### About this task
Each line from the one containing "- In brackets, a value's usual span" through the end of the data is to be written out exactly, and nothing more.

* * *

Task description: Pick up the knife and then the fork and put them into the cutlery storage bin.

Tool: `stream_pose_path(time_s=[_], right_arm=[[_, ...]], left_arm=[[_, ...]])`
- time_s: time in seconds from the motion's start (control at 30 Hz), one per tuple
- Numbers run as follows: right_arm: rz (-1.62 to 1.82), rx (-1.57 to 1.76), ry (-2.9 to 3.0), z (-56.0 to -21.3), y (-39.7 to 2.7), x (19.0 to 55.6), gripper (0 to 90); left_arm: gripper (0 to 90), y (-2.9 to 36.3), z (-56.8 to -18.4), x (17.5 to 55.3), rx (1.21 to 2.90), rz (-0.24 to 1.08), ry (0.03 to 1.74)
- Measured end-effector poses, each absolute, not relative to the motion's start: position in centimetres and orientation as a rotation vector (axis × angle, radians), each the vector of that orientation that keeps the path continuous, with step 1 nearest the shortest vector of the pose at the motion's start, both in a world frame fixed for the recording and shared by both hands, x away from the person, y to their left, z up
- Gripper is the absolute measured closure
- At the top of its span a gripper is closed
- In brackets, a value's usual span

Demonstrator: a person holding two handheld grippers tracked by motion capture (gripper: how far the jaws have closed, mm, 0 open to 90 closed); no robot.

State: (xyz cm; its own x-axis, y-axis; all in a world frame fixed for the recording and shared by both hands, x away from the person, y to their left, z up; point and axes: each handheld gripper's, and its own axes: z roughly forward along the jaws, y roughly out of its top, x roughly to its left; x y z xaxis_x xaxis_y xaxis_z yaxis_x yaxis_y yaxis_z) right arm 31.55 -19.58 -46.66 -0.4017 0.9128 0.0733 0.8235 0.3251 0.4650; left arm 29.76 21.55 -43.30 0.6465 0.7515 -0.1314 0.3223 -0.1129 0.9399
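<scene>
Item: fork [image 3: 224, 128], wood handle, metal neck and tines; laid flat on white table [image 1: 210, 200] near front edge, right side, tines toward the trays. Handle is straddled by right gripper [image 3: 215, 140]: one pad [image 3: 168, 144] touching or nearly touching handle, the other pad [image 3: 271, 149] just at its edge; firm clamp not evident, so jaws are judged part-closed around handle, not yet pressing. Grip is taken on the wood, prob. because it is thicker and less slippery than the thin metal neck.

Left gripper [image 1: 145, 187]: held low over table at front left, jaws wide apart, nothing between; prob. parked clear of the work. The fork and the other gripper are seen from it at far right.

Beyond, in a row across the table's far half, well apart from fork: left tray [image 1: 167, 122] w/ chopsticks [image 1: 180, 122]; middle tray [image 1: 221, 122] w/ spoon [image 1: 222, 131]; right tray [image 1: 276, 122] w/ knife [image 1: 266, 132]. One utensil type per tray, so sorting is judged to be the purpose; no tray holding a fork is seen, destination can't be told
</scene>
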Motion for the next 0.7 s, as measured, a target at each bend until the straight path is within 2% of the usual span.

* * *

### Solution for this exercise
- In brackets, a value's usual span

Demonstrator: a person holding two handheld grippers tracked by motion capture (gripper: how far the jaws have closed, mm, 0 open to 90 closed); no robot.

State: (xyz cm; its own x-axis, y-axis; all in a world frame fixed for the recording and shared by both hands, x away from the person, y to their left, z up; point and axes: each handheld gripper's, and its own axes: z roughly forward along the jaws, y roughly out of its top, x roughly to its left; x y z xaxis_x xaxis_y xaxis_z yaxis_x yaxis_y yaxis_z) right arm 31.55 -19.58 -46.66 -0.4017 0.9128 0.0733 0.8235 0.3251 0.4650; left arm 29.76 21.55 -43.30 0.6465 0.7515 -0.1314 0.3223 -0.1129 0.9399
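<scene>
Item: fork [image 3: 224, 128], wood handle, metal neck and tines; laid flat on white table [image 1: 210, 200] near front edge, right side, tines toward the trays. Handle is straddled by right gripper [image 3: 215, 140]: one pad [image 3: 168, 144] touching or nearly touching handle, the other pad [image 3: 271, 149] just at its edge; firm clamp not evident, so jaws are judged part-closed around handle, not yet pressing. Grip is taken on the wood, prob. because it is thicker and less slippery than the thin metal neck.

Left gripper [image 1: 145, 187]: held low over table at front left, jaws wide apart, nothing between; prob. parked clear of the work. The fork and the other gripper are seen from it at far right.

Beyond, in a row across the table's far half, well apart from fork: left tray [image 1: 167, 122] w/ chopsticks [image 1: 180, 122]; middle tray [image 1: 221, 122] w/ spoon [image 1: 222, 131]; right tray [image 1: 276, 122] w/ knife [image 1: 266, 132]. One utensil type per tray, so sorting is judged to be the purpose; no tray holding a fork is seen, destination can't be told
</scene>
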Motion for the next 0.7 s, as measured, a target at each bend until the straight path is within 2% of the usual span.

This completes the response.